Native Americans made use of many plants. The Paiute, who inhabited the Eastern Sierra for at least the last 1,000 years, figured a way to irrigate taboose (Cyperus esculentus), a plant that has an edible tuber. They also were known to eat pinion pine (Pinus monophylla) nuts through the long winter.

But the Paiute and the Shoshone engaged in wars to stop European settlers from taking the land in the early 1860s. But military action stopped the Native American uprisings in the 1870s, and the Eastern Sierra economy began to grow from mining, grazing, and farming.

Mining took place in the White Mountains and in the Sierra—both sides of the Owens Valley. Miners flooded into such places as Cerro Gordo, Bodie, Mammoth City, and Lundy. By the early twentieth century, with resources dwindling and finances waning, most mining had ended in the Eastern Sierra. Many towns were left deserted. Bodie, in the White Mountains northeast of Mono Lake, is one of the more popular ghost towns for visitors.

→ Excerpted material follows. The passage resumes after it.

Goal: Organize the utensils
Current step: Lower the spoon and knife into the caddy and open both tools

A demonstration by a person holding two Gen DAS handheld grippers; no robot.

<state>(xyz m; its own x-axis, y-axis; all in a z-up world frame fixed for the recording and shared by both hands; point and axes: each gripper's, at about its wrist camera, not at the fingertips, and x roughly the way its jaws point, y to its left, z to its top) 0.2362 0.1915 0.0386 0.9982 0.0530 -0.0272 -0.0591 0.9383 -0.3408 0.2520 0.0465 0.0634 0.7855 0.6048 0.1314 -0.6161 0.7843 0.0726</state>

Down in the Owens Valley, a notorious water war took place in the early twentieth century. The city of Los Angeles used political influence to bring Owens River water 200 miles south to burgeoning Southern California communities. Owens Valley farmers fought and lost the battle to keep the river. Soon Owens Lake was dried up. The film China Town was based on the Owens Valley dispute with Los Angeles.

After decades of bickering and rancorous debate, Inyo County filed a lawsuit in the 1980s. The county and the city of Los Angeles came to an out-of-court settlement in 1991, stopping Southern California from taking any more water. Streams throughout the Eastern Sierra are regenerating ecosystems that were lost when they were drained.

Mono Lake, which had dropped 45 vertical feet by the mid-1980s and suffered from high salinity, is rising. The tributaries in the Mono Basin had been the target of a second big push for water acquisition by Los Angeles in the 1960s. Environmentalists and scientists later played a role in raising public awareness of the problems. In 1987, the National Academy of Sciences predicted the ecosystem would collapse if water diversions had not stopped.